– Понял, – опять пробуркнул Максим.

А Подруга Жены, разметав по плечам рыжесть своих волос, продолжила:

– Так вот, я жалею, что без меня прошла кровавая полоса по России. Что минули эти жесткие времена. Где можно было бы цинично и эпатажно проявить себя, и тогда душа потребовала бы сакральности.

Если честно, Максима угнетала черная умность. Потому он не знал, как это можно преступить нравственный закон или заиметь какое-нибудь жестокое чувство.

Но и о том и другом он слышал по радио.

И не понимал, зачем, помимо обыкновенных бытовых названий, существуют другие, более утонченные или, как им неожиданно сказалось, «накрученные».

Потому слова «демократические идеалы», «русская катастрофа» или «окно в глобальный мир» – они как бы образовывали некий ряд чего-то марионеточного, чопорного, выставленного напоказ из-за соображения демонстрации инакости.

Он как-то вез мужичка – расписывателя собачьих будок.

Так он ему доверительно сообщил: «Можно просто пройти мимо того, что нам неудобно. А каково тем, кто тащится за ним, уверенный, что у них есть возможность стать вровень со всеми?»

А Подруга Жены продолжала:

– Если честно, то я никак не пойму, откуда у меня привязанность к жестоким страданиям?

Она сделала паузу и уточнила:

– Неприлично жестоким.

Потом добавила:

– Есть у меня, конечно, и другие дурные наклонности. И патриотически было бы о них промолчать. Но меня тянет на исповедь. Причем не важно, перед кем.

И вдруг она сказала:

– А помнишь ту знахарку, про которую ты мне когда-то говорил?

Максим кивнул.

– Может, мы к ней съездим? Порчу какую-нибудь с меня снимет?

И Максим заторопился по известному ему уже адресу.

Старуха встретила их как-то настороженно, что ли.

Тут же руки заняла трехцветным котом, а окинув взглядом Подругу Жены, спросила:

– Что это ты сама пришла и беса с собой привела?

Так она констатировала то, что Подруга Жены заявилась к ней в штанах.

И уже в следующий момент бабка сказала:

– Изгони из себя гордыню, изведи словоблудие и тогда приходи. А то ты душой, колючей ежа.

Уже в пути домой Подруга Жены задумчиво произнесла:

– Самопонимание – это творческий отчет о смерти.

10

На этот раз они поехали не лесом, как всегда, а полем.

Подруга Жены была задумчиво мила, как тень – ожидалыцица сна.

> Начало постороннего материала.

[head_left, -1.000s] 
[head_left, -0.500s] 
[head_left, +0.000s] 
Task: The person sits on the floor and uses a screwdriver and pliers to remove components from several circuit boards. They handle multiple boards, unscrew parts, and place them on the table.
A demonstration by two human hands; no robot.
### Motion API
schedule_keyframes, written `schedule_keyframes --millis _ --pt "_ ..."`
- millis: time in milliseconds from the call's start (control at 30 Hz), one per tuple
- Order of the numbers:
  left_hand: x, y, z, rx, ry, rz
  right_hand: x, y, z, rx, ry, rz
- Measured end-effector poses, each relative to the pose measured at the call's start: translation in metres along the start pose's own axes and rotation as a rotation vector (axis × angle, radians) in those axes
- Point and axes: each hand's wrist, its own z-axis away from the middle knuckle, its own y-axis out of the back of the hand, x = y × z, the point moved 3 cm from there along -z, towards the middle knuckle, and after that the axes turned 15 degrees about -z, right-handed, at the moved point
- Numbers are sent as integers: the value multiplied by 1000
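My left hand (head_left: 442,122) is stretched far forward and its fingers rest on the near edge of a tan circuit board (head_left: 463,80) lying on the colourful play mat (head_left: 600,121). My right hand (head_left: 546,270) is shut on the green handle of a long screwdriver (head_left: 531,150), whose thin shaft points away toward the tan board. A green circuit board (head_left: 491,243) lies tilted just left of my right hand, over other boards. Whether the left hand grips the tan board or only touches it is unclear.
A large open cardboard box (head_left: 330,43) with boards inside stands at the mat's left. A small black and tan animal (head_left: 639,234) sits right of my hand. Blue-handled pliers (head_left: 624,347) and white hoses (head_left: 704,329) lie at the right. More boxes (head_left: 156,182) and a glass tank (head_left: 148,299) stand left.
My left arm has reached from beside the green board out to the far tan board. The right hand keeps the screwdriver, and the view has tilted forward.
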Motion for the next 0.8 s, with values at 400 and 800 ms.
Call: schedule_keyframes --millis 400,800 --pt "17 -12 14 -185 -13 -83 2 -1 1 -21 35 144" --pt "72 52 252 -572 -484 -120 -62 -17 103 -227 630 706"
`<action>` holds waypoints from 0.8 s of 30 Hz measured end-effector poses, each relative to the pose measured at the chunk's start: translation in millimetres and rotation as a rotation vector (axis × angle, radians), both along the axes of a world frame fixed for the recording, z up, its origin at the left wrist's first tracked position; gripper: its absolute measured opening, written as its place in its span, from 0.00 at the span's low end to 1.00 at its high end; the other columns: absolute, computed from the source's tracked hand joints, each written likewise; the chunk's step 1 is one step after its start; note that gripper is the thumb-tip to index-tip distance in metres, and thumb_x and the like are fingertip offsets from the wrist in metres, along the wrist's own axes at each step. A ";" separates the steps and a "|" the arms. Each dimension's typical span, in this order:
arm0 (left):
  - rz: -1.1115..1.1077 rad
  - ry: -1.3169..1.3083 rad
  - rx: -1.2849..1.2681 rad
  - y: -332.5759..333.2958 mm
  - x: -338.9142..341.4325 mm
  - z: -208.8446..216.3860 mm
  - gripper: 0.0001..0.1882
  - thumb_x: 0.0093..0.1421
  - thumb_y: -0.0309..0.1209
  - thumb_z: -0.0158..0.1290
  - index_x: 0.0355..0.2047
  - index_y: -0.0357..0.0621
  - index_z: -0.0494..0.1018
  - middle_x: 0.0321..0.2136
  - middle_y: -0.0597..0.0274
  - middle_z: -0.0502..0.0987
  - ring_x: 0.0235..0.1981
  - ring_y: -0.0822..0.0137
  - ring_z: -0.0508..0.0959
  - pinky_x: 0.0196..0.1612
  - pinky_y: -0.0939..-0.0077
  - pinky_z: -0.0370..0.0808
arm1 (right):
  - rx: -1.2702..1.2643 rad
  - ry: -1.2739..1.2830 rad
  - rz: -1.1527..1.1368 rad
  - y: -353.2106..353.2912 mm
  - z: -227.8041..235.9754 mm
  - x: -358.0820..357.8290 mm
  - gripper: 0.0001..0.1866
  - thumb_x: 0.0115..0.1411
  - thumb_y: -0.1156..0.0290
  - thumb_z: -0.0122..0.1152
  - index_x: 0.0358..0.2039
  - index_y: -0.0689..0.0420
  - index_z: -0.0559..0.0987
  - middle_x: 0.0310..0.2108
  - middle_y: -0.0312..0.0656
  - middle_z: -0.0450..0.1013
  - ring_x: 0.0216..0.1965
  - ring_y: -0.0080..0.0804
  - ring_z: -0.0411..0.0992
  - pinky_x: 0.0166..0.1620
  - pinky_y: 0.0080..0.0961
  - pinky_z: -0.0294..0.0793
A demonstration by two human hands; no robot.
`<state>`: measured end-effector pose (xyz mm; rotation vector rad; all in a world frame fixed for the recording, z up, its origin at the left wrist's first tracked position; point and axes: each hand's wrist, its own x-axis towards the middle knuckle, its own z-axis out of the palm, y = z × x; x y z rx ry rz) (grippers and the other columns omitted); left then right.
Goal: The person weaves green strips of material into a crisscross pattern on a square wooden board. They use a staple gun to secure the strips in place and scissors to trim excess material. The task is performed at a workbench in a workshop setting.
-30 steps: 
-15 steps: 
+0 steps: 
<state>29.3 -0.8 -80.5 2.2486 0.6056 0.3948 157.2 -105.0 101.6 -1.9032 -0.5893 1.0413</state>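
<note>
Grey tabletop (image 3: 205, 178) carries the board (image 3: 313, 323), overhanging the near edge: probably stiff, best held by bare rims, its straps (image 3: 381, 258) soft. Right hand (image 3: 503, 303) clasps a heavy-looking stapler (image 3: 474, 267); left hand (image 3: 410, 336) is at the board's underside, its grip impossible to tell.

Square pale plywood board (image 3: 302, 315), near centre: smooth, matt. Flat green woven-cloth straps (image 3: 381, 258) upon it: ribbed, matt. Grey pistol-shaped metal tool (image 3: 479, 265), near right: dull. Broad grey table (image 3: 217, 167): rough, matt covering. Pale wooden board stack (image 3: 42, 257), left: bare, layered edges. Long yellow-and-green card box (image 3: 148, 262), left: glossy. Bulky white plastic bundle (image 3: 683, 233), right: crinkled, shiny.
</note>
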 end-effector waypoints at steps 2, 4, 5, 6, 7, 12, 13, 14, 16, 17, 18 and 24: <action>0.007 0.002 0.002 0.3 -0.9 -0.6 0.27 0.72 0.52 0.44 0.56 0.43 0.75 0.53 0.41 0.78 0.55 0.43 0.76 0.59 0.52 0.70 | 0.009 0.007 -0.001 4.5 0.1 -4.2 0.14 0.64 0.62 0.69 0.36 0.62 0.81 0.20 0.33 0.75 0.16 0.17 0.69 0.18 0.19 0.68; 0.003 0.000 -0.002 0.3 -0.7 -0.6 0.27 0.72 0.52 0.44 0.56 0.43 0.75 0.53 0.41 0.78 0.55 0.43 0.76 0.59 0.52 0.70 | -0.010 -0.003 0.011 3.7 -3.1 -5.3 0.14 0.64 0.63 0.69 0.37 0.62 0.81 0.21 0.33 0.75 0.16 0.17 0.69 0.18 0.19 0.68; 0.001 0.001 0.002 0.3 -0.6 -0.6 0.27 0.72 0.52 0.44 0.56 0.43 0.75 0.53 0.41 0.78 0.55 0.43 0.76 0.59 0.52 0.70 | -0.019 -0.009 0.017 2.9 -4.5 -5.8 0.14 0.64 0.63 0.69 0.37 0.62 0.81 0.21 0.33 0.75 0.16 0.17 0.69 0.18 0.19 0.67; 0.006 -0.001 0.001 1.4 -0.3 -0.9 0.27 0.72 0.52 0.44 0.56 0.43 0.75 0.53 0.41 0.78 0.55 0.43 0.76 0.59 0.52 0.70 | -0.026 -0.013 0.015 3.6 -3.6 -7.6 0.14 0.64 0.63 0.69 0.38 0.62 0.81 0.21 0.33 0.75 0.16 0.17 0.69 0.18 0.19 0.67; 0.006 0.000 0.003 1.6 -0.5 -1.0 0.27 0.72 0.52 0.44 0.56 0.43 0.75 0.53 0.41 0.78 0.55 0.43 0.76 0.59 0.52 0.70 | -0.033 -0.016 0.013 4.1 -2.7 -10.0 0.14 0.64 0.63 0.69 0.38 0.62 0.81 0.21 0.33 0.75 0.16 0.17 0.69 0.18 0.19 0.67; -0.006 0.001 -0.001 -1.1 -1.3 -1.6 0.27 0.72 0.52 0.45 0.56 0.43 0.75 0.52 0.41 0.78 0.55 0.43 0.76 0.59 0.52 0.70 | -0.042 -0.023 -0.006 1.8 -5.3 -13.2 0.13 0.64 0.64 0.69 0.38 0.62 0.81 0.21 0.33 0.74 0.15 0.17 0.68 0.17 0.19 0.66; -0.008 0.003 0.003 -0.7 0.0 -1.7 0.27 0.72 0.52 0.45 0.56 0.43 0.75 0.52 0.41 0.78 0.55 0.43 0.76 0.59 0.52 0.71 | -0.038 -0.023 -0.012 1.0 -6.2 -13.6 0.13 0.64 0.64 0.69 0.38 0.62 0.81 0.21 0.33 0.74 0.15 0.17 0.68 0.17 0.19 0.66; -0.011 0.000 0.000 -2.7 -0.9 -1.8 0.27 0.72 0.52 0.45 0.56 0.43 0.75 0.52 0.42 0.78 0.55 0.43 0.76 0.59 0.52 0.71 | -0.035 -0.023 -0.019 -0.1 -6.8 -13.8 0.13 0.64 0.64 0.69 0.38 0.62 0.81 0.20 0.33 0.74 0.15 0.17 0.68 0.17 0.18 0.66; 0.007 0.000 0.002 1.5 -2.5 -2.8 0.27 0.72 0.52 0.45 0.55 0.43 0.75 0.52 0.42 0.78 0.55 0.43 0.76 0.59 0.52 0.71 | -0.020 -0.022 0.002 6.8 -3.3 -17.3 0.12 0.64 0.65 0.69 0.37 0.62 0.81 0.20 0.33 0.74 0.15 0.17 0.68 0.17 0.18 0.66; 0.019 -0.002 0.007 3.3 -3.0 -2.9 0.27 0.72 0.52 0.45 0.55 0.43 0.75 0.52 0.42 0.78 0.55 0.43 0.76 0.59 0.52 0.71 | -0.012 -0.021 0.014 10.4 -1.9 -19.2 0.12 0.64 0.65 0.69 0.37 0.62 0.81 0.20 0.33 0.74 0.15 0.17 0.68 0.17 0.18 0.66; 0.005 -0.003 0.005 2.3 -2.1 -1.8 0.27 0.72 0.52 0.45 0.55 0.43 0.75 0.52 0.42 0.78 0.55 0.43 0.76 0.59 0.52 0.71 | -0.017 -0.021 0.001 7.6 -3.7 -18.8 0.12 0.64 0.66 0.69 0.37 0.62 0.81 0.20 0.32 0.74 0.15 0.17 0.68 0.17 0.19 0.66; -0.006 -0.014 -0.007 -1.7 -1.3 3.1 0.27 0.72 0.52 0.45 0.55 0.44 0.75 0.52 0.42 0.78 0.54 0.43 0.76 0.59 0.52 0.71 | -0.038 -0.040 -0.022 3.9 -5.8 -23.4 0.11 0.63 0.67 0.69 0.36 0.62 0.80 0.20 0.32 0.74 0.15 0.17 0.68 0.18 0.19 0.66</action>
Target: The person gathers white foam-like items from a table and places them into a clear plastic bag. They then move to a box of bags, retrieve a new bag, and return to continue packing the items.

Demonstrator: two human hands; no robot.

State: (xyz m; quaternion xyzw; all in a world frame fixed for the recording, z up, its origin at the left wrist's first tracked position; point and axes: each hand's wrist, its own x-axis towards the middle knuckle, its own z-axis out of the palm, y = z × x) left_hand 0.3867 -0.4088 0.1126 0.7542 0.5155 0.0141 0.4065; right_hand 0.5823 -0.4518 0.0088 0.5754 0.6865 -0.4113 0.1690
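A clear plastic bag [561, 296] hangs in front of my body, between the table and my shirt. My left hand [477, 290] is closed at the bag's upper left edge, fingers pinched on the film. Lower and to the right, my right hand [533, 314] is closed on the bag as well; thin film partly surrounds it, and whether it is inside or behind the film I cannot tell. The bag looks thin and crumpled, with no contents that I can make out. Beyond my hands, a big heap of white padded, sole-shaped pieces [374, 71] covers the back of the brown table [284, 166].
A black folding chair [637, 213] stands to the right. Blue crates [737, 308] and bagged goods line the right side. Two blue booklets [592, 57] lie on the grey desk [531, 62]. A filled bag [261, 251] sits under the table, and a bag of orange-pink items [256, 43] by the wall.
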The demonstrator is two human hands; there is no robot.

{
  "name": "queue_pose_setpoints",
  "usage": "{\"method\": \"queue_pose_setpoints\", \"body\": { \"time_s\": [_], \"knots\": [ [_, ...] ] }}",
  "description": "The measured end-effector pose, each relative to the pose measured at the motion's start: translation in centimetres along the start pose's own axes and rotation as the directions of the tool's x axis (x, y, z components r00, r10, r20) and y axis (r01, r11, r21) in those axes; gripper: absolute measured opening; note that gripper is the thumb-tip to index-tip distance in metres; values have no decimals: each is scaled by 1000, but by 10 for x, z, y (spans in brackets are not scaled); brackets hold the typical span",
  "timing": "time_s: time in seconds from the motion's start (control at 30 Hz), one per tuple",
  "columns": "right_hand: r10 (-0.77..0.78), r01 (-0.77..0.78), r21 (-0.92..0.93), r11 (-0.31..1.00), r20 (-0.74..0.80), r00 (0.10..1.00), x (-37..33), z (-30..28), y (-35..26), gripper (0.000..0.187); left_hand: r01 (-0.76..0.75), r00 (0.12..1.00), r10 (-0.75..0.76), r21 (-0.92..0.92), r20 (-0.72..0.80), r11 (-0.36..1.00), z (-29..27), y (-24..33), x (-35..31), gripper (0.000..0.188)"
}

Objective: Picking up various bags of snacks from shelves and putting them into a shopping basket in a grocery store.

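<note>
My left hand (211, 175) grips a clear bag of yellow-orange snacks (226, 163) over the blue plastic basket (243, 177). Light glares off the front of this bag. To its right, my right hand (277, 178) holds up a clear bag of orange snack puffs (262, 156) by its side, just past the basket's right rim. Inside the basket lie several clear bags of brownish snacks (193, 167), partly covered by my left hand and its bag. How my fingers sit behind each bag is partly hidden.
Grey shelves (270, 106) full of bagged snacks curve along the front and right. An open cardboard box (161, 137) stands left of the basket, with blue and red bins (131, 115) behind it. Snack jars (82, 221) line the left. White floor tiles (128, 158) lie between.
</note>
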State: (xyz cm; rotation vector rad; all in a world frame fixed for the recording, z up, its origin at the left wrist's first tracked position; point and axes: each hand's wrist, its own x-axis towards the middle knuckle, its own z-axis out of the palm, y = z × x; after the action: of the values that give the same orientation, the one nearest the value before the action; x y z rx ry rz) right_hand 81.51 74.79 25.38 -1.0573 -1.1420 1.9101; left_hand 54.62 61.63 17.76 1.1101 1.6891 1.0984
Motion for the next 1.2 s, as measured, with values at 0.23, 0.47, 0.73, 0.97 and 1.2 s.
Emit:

– Я знаю, – сказала она, – что заряжает мужчину нездоровым цинизмом.

Он подкивнул, как бы сказав, что тоже это хотел знать.

И Подруга Жены ответила:

– Темные стороны жизни.

– Какие например?

– Измена, – ответила она.

И, чуть погодя, продолжила:

– Ведь мужчина-супруг изменяет не затем, чтобы укротить свою страсть.

– А зачем же?

– Чтобы унизить жену.

Они помолчали.

Он не знал, что на это сказать.

А она, как бы погрузившись в забвенье, кажется, перезабыла все слова.

– Как хочется порой, – вновь начала она, – пройдя через мудрость и сострадание, перейти в иной мир. Где святость одного места постоянна. И отсутствует цивилизация, породившая мифы.

Ему было жутко от ее умности.

С Верой все было проще.

Она, кажется, никогда не стояла в очереди, чтобы приобрести билет в страну приключений.

Если случалась радость, так только та, которую она ждала.

Коли приходила забота, то она – даже взором – не позволяла отвлекаться от главного.

И хоть святость не увеличивалась, от этого мир смертных и мир божеств ей был одинаково безразличен.

О себе Максим не думал.

И больше оттого что еще не осознал преимущества быть выделенным из ряда других.

Как-то он вез одного армянина, который из самого Еревана приехал сюда, чтобы отразить торговые связи.

Так вот он сказал:

– Тем удивительна Россия, что она на голом асфальте может сотворить труднодоступные места. И мир религии у вас совсем захирел. И еще: в вашей стране больше чем нужно доступных женщин. И все поголовно – жаждут райской жизни.